My left arm started to tremble slightly the way it always did when I was getting upset ever since the accident. I put down the delicate china tea cup before I spilled hot tea on the crepe fabric of my violet day dress.

Stuart lowered the newspaper, his brow slightly furrowed. He was my older brother, but most people could never have guessed that we were related at all. He was tall with fair wavy hair and handsome in a gentlemanly way. When we were younger, my sisters and I used to tease him and call him “Prince Albert” after Queen Victoria’s elegant consort. The only thing we had in common was the colour of our hair, but otherwise I was quite short and plain.

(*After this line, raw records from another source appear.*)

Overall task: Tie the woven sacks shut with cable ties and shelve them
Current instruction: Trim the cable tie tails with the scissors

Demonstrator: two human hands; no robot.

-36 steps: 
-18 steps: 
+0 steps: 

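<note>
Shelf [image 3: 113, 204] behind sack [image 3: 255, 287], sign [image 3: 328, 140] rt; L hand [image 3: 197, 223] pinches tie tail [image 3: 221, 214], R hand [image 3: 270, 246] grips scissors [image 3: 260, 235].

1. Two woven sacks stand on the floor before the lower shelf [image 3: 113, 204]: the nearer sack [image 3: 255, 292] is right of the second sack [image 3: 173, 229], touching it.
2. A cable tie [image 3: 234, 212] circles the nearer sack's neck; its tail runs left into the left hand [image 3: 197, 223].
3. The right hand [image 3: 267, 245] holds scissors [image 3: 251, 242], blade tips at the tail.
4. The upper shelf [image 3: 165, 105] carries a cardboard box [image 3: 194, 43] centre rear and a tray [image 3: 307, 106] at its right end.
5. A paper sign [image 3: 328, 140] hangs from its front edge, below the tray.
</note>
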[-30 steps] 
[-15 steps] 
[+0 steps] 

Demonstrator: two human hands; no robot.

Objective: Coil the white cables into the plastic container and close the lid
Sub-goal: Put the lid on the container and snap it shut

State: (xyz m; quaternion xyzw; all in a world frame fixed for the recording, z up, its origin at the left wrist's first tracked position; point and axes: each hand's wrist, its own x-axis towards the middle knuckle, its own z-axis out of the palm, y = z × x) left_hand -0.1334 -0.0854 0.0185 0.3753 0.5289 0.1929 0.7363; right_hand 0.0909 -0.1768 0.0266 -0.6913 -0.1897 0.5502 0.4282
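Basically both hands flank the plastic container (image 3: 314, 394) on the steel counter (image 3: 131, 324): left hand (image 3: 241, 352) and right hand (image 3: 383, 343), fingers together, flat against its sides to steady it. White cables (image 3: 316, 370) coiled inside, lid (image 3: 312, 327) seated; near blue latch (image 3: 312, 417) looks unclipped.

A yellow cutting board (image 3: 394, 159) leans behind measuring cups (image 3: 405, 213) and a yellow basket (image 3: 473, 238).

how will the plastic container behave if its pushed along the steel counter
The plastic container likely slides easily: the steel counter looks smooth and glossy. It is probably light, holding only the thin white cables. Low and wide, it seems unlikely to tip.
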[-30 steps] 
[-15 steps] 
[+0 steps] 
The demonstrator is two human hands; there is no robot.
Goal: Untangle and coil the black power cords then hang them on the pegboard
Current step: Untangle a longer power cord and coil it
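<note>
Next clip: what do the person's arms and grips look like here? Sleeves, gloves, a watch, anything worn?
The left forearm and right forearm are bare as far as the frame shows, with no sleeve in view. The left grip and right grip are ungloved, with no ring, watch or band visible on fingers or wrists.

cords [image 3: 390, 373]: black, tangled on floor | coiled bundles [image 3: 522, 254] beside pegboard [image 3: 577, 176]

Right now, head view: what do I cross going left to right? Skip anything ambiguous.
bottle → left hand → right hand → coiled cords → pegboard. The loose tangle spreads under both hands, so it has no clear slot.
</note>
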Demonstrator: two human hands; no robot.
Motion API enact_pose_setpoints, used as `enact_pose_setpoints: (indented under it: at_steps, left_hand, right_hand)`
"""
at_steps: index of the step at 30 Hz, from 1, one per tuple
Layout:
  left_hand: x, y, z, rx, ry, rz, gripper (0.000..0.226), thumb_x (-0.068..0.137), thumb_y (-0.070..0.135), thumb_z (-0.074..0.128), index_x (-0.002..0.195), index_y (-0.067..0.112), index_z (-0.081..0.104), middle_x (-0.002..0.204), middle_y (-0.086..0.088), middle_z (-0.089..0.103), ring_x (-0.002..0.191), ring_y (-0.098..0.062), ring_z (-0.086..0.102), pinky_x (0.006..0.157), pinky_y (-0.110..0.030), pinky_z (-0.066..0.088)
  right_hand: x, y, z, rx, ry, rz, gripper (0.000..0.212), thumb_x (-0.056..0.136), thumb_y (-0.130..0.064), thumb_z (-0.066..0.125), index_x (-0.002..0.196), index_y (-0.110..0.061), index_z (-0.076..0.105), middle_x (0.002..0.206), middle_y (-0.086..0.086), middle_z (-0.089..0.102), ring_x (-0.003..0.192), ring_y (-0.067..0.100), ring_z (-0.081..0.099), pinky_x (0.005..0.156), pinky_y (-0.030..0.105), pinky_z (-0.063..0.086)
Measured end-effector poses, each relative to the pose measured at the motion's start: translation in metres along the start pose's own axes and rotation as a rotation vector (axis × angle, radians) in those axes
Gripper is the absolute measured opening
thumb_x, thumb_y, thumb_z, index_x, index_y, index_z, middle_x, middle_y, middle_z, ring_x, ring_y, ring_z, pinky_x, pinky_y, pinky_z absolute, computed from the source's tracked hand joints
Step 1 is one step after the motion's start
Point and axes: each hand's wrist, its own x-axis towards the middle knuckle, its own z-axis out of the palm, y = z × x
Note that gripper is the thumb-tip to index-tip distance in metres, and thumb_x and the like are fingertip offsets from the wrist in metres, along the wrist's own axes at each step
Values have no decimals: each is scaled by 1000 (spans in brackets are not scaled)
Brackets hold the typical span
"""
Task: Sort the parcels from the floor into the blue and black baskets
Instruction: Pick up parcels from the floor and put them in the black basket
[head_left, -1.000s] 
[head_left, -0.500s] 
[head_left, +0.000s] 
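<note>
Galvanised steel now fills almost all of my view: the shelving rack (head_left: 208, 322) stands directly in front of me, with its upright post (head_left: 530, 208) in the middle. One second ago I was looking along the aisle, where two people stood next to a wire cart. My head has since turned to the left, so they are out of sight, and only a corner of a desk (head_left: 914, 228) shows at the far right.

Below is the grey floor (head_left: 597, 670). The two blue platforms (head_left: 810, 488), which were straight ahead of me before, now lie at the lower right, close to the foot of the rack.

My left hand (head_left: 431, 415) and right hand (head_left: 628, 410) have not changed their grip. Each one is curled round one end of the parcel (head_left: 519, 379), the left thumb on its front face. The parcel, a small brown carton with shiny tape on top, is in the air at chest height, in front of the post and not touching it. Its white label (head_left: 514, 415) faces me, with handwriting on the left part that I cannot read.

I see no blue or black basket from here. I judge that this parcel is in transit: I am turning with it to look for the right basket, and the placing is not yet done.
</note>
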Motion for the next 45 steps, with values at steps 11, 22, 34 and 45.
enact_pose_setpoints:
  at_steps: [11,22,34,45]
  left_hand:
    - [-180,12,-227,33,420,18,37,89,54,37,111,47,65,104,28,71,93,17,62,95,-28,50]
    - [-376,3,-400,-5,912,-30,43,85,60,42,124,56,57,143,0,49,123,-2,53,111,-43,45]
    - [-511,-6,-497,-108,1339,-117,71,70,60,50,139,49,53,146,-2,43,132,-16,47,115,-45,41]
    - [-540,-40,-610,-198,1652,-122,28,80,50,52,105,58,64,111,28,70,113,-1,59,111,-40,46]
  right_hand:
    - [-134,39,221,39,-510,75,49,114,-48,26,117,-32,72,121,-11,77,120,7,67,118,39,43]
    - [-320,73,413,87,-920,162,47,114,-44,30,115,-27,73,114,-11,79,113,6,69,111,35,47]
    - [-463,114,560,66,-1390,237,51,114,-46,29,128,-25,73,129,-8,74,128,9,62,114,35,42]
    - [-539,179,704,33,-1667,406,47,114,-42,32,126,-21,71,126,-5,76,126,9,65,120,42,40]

I knew I was not a beautiful lady, but had instead been given common features with pale blue eyes, a little bit too-short nose, and a rather small mouth with thin lips. All of my features were too small, as if I was a doll and never had been allowed to grow completely into my proper size.

My mother kindly called me “pretty and petite” and told me that I was going to bloom later in life, but everyone else thought that I would never marry, including myself.

“I thought you would be pleased about it?” Stuart replied before he added in a more adult voice that tolerated no nonsense, “Well, it needs to be done nevertheless, I am afraid. The gardens are getting completely overgrown, and since no one is taking care of–”

“You mean to say that your useless spinster sister should take up gardening, do you not?” I interrupted and stood up.

My left arm was trembling so badly I could neither control nor hide it any longer. His last comment had felt like a hidden insult, and although I knew deep down that Stuart did not mean it, my temper flared up.

“No,” Stuart said patiently and politely pretended not to notice the tremors of my arm, which only made me more cross with him. “That was not what I meant, and you know it.”

“Liar!” I said and gave him an icy glare, and without further comment, I hastily left the breakfast table before I said something that I would regret later.